◆ Your objective ◆
Using the records below, copy every line that holds the string "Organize".

◆ Task input ◆
-- Opening Marker --

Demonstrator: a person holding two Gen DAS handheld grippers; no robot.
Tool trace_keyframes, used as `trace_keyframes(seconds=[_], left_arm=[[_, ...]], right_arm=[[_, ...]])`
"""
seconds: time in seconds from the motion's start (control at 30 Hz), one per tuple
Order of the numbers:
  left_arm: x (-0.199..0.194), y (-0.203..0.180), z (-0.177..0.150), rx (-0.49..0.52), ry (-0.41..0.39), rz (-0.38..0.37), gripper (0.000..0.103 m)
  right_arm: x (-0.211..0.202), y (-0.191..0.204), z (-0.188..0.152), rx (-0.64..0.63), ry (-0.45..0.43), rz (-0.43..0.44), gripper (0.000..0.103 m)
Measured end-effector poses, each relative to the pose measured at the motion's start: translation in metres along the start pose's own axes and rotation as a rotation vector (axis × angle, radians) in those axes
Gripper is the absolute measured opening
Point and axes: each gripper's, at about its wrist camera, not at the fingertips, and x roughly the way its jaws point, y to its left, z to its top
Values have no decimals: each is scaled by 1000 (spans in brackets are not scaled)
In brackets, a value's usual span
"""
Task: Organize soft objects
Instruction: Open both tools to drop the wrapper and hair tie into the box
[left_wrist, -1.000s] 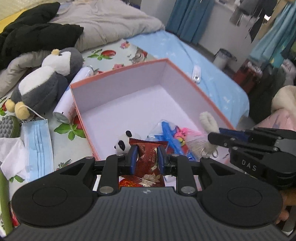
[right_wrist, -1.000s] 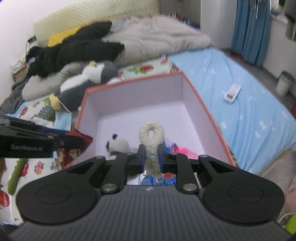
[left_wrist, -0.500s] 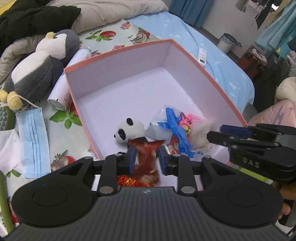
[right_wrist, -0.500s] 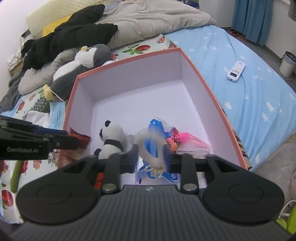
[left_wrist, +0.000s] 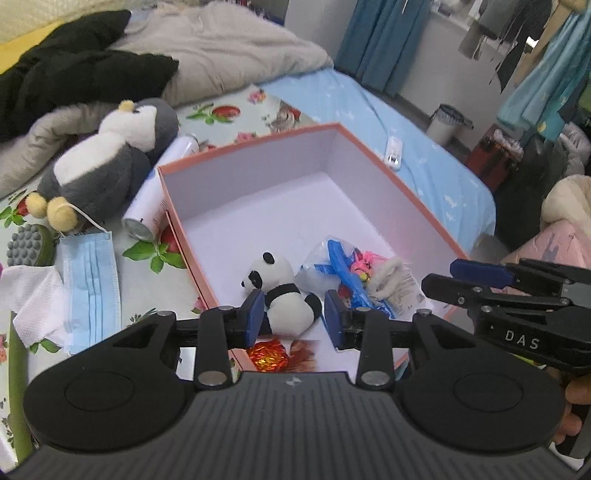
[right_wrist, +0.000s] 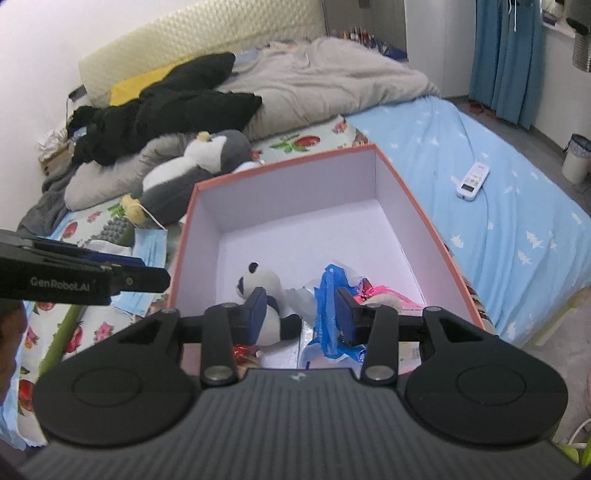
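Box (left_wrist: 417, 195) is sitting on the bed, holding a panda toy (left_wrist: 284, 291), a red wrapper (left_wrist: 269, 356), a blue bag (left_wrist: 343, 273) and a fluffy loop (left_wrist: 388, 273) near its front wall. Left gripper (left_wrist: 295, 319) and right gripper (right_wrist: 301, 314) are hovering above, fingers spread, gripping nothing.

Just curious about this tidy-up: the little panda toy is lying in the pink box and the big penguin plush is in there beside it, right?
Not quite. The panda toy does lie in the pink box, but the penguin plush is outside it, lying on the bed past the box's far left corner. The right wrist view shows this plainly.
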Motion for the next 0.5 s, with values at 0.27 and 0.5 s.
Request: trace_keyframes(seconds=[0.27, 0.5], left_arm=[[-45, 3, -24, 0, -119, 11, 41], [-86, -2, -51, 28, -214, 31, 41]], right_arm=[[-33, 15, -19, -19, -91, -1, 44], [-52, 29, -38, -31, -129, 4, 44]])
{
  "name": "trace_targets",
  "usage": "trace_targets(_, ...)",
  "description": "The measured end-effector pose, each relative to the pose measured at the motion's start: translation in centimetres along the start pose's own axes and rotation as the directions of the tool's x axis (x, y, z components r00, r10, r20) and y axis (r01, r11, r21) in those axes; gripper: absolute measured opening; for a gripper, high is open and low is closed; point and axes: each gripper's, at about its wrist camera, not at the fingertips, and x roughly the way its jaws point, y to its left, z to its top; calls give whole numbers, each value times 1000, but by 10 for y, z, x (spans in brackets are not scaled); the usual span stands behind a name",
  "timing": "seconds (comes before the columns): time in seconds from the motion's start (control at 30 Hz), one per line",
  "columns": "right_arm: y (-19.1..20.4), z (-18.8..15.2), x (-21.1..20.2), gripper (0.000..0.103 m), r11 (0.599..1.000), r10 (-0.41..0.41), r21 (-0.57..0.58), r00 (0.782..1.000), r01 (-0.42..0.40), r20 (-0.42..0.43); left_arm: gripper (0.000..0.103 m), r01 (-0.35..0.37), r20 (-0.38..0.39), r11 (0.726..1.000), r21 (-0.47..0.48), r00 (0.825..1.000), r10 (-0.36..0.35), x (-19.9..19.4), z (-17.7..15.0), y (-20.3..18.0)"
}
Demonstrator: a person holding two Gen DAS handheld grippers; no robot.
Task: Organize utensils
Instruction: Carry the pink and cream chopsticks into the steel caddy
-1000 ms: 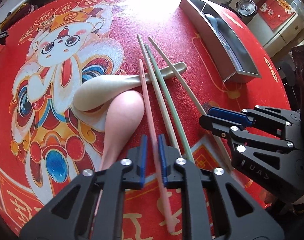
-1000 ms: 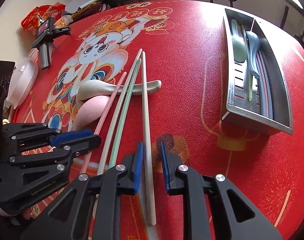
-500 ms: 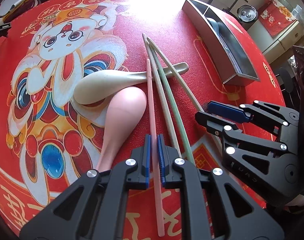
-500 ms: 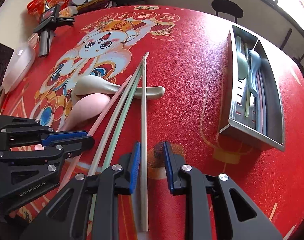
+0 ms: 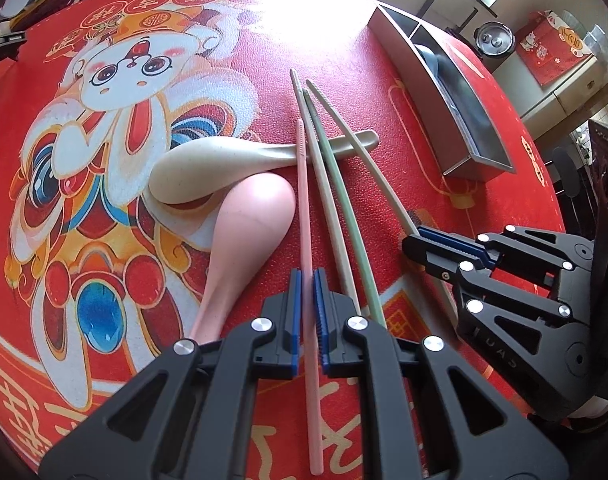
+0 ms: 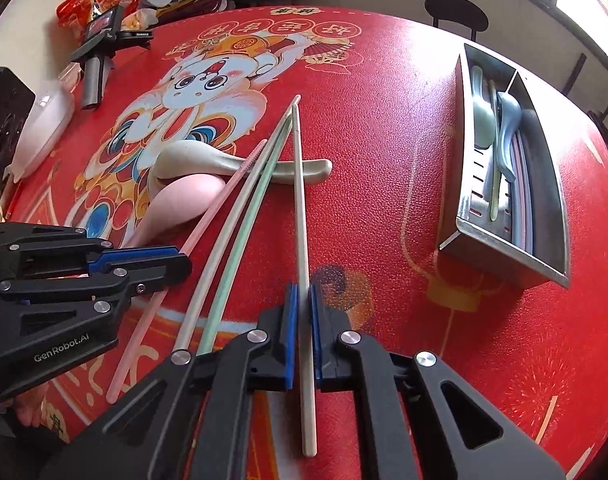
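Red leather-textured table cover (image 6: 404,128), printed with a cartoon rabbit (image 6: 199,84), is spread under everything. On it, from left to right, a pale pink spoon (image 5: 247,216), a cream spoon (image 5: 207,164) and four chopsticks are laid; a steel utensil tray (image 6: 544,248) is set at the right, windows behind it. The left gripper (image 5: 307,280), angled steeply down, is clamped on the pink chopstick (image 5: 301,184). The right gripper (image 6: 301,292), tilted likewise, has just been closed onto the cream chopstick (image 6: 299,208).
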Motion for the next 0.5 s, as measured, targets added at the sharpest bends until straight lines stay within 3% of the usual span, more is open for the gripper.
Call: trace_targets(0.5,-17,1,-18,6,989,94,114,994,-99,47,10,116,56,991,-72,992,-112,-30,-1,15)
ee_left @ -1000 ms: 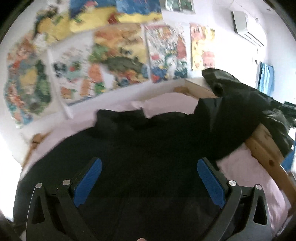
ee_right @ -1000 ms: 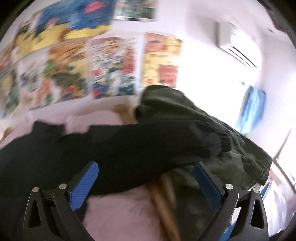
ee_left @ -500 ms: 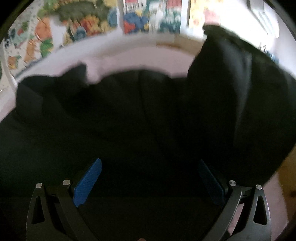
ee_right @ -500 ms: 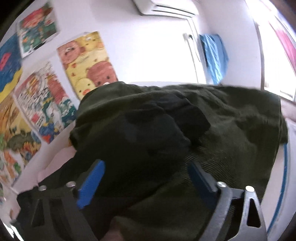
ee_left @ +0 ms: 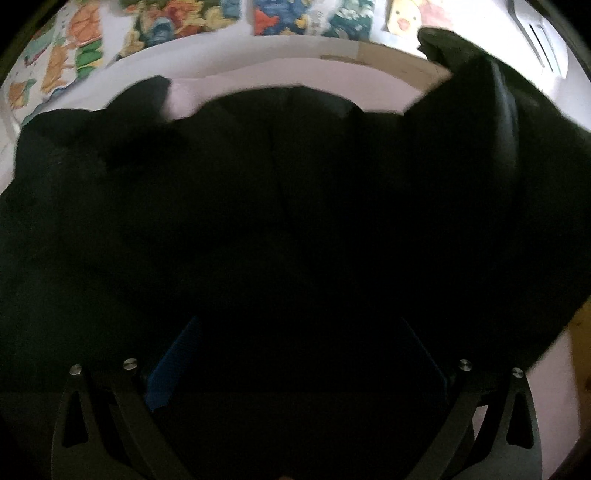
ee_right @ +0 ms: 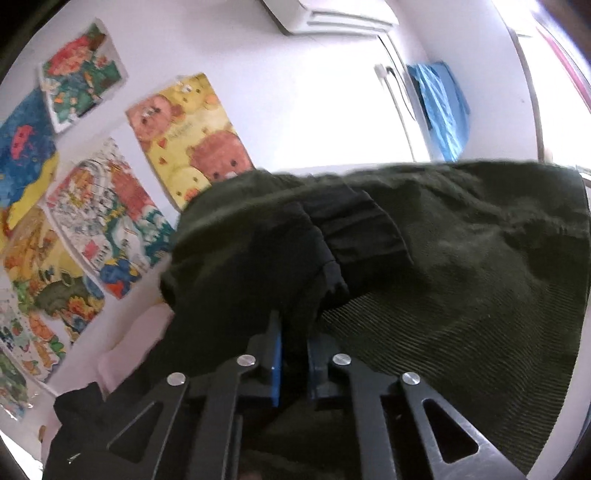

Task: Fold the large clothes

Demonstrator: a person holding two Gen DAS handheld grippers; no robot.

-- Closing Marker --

◆ Output ◆
Task: Organize soft objects
Task: Organize utensils

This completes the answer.